In the entries below, find the line with "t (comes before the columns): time" and the line with "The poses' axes". Reproduce those two lines and every line between them exactly, and nothing more.
______
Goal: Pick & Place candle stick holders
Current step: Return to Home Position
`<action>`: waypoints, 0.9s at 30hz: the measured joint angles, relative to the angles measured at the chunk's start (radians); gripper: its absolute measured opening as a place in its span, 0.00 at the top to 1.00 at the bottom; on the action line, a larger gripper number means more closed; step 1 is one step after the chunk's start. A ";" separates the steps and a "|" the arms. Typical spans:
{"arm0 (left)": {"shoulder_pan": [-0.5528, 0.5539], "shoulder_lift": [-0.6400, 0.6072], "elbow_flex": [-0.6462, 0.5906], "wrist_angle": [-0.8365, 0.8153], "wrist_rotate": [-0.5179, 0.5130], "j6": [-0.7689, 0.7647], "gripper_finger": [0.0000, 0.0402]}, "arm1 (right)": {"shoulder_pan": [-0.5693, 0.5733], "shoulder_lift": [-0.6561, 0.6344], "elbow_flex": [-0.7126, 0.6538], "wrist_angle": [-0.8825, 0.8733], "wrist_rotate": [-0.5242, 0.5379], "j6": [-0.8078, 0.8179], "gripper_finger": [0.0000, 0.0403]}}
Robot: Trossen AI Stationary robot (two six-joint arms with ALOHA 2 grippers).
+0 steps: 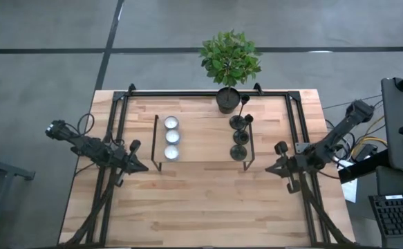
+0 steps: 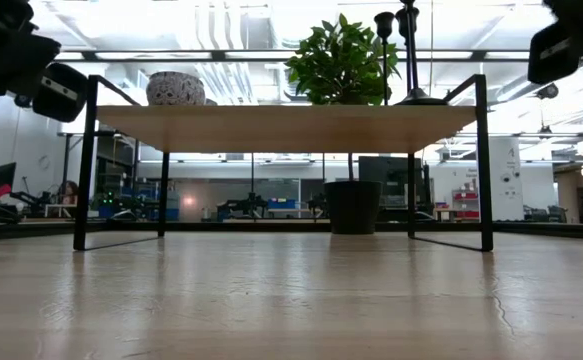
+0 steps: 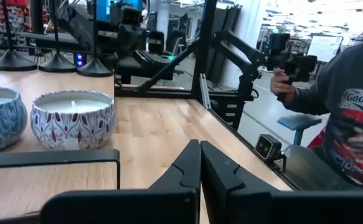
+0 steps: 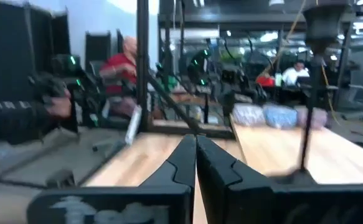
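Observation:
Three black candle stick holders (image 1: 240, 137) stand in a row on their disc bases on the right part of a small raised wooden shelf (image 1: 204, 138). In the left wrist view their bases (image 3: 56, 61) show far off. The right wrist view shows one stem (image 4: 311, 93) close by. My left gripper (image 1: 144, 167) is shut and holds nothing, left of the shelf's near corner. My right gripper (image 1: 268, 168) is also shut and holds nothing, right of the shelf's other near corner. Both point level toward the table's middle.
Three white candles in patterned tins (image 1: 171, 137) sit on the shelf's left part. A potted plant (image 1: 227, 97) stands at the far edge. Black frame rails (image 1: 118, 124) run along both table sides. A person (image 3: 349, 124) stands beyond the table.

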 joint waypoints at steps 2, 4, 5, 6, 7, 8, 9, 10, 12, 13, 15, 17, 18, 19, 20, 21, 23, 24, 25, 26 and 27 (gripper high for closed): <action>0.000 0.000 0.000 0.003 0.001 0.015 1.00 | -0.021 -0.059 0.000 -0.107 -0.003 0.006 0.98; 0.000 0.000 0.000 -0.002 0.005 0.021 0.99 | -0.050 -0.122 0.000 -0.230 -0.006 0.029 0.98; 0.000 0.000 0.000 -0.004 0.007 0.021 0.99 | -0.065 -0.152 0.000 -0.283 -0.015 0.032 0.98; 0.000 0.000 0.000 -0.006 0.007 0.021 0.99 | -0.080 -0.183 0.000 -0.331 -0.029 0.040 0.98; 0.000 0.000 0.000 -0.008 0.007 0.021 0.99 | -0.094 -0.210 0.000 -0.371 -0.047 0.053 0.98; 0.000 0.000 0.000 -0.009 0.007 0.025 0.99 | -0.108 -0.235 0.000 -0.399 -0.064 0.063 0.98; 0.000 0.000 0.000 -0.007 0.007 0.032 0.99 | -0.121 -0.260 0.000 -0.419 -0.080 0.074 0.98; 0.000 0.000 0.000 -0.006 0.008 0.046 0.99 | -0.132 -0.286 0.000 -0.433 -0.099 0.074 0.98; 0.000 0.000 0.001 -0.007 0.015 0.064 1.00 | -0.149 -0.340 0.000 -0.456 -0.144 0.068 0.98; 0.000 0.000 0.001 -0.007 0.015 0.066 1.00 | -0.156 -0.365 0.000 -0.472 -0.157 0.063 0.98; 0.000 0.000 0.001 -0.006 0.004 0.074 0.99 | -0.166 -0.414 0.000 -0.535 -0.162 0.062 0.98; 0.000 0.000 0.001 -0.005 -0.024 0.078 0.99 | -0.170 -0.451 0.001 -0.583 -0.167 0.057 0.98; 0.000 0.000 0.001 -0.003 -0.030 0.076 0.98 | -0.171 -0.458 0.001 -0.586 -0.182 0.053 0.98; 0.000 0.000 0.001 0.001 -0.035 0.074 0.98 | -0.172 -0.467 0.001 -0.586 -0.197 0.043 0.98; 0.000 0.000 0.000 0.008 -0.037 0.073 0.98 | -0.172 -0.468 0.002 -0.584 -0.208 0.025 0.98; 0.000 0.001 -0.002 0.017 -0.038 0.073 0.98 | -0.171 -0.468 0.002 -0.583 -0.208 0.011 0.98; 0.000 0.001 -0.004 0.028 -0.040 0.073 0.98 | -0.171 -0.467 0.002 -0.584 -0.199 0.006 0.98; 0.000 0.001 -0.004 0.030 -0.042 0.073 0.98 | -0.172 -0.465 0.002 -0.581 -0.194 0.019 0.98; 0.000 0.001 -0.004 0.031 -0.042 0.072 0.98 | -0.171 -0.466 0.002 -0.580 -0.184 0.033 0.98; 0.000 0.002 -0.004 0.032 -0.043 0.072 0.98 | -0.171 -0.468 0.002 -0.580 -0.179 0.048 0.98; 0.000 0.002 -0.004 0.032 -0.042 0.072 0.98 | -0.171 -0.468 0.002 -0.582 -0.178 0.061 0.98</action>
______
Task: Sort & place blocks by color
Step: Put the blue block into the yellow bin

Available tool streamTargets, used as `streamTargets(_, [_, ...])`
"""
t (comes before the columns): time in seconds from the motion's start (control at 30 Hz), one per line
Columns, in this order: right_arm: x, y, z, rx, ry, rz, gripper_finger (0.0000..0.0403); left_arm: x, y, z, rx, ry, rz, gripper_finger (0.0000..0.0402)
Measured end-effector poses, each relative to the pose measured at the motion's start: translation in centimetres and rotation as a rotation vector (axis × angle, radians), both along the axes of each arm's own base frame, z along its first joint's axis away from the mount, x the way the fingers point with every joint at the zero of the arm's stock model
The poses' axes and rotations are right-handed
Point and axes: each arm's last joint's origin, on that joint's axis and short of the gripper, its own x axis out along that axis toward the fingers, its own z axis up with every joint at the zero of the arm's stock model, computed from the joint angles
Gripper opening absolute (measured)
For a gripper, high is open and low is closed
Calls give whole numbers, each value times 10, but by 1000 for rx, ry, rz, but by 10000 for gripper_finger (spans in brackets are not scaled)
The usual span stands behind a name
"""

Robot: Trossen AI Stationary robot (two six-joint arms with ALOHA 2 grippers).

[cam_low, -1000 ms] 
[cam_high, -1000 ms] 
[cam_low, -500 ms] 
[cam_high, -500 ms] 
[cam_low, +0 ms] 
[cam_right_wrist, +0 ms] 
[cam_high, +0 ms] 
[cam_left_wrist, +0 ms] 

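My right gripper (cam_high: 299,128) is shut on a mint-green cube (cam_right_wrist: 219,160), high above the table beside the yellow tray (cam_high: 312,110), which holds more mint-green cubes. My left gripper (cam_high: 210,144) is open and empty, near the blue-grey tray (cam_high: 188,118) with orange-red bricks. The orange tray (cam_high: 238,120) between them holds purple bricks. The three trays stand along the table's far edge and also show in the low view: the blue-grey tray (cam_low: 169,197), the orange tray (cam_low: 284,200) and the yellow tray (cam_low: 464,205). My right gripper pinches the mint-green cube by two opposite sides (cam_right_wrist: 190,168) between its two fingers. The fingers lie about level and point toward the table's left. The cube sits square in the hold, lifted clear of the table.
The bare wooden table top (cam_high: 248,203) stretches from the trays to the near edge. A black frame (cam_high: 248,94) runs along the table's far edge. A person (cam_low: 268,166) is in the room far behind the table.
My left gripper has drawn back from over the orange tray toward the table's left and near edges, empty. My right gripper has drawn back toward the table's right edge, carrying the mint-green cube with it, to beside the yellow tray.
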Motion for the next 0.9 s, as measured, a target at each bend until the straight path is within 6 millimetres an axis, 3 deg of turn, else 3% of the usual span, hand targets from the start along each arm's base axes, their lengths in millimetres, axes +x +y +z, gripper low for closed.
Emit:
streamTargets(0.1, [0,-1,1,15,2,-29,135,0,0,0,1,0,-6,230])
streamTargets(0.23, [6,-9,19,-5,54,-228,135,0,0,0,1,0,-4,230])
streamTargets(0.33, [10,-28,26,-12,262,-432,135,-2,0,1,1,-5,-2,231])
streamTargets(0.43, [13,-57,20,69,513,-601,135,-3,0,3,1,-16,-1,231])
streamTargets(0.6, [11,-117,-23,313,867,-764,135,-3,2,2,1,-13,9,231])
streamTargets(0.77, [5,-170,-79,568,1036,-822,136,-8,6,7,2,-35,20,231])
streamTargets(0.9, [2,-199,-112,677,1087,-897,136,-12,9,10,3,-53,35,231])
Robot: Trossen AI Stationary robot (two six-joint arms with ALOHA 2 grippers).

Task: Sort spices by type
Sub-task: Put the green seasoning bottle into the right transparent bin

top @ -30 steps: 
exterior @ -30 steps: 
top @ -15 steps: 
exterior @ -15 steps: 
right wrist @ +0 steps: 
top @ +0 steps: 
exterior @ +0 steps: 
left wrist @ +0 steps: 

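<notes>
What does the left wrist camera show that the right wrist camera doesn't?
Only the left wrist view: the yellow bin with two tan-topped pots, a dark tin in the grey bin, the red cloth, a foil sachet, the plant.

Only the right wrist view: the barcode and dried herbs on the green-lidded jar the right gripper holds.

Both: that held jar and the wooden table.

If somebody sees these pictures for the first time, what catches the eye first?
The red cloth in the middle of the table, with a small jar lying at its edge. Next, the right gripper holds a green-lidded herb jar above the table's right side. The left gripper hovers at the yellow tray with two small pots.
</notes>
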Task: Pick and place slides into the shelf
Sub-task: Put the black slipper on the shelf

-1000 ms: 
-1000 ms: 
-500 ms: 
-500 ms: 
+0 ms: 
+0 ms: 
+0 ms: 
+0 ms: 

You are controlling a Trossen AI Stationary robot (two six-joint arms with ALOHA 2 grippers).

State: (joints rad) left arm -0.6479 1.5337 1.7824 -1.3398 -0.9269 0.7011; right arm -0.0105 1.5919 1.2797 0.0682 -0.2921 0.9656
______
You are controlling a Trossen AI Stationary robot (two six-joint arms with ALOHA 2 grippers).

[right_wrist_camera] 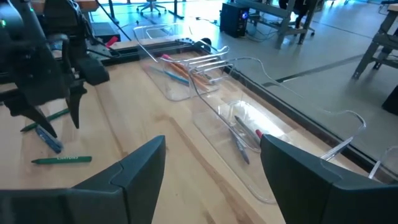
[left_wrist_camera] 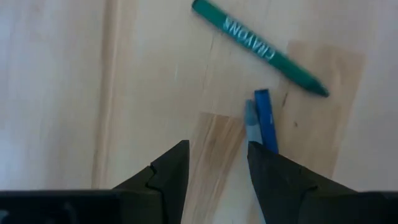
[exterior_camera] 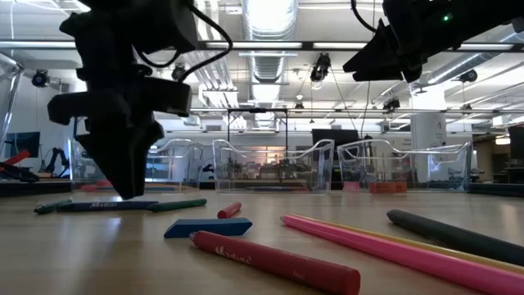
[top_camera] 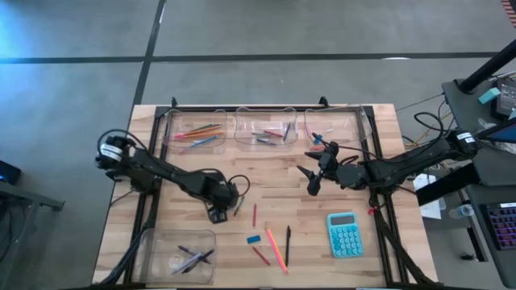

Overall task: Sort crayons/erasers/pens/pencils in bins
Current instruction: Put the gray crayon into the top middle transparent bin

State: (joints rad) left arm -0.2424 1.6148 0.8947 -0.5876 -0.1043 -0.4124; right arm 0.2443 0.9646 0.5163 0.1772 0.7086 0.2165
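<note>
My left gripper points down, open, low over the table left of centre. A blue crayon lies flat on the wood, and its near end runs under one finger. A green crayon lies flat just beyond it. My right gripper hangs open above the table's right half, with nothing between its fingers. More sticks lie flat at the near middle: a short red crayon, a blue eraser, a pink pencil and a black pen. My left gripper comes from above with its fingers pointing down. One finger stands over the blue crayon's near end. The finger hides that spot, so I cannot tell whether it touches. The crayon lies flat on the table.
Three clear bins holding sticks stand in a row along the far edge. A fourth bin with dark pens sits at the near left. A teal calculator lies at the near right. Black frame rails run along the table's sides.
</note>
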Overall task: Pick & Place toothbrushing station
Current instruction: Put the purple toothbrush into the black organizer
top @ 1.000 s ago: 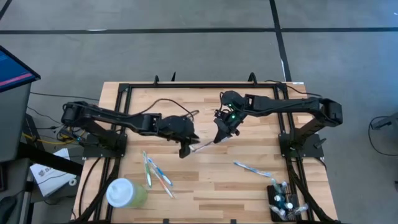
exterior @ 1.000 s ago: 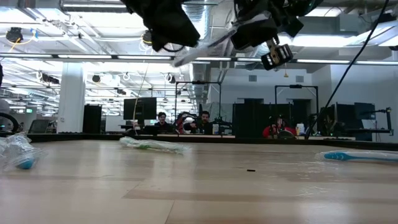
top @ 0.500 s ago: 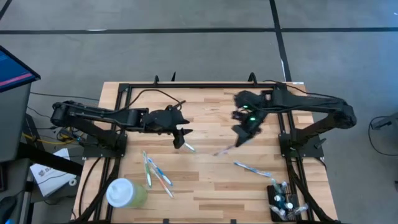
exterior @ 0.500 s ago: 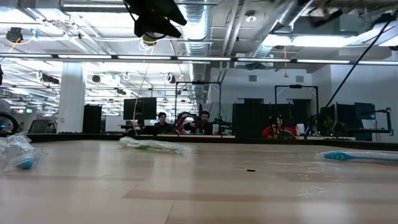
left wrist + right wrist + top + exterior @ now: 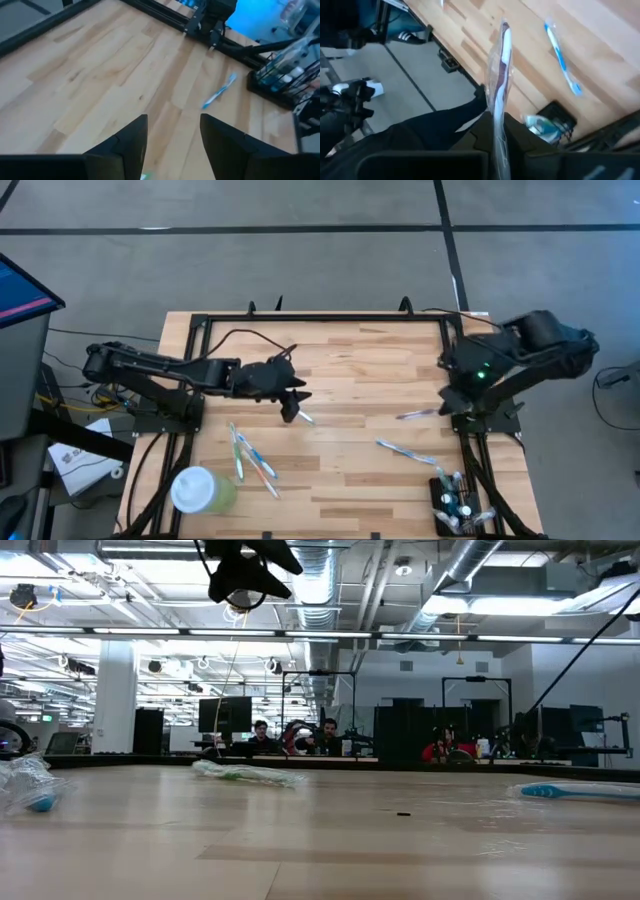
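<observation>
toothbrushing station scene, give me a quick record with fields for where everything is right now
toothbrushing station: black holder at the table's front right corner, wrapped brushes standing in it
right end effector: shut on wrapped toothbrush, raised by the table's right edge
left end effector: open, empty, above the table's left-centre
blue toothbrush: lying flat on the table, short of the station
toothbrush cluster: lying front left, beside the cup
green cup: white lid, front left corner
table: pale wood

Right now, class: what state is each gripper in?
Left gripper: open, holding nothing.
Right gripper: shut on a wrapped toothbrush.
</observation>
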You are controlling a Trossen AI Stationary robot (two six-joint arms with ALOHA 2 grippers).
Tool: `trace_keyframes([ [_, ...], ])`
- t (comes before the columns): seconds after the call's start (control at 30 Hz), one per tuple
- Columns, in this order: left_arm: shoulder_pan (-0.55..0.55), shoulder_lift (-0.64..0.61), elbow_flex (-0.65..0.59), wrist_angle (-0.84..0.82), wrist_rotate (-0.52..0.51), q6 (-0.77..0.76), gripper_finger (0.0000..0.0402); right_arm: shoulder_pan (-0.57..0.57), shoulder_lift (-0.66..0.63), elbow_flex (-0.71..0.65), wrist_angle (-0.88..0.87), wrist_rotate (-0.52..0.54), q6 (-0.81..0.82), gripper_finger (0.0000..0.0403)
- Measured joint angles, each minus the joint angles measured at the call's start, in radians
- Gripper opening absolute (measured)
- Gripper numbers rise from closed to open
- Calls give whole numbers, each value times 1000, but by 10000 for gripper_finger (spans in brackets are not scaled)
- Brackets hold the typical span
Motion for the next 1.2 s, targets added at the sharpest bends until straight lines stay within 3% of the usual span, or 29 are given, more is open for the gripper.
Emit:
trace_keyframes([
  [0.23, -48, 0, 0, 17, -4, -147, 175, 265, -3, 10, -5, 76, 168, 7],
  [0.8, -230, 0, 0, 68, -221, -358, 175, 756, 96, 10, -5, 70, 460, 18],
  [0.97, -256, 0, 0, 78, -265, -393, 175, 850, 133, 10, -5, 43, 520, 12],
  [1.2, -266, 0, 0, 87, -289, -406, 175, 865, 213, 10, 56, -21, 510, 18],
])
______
WORKED SOLUTION:
t (comes before the columns): time in seconds from the motion's start (control at 30 Hz), one per line
Columns, in this order: right_arm: x, y, z, rx, ry, rz, gripper_finger (0.0000..0.0403); left_arm: x, y, z, rx, ry, rz, gripper_finger (0.0000..0.0402)
Measured end-effector poses, each relative to the pose measured at the motion's start: translation in centimetres and rotation as a rotation vector (axis × angle, radians), both along the axes of each arm's own base frame, z along its first joint's axis away from the mount, x the way the fingers point with every joint at the zero of the arm's stock model
The poses' axes and rotations are right-handed

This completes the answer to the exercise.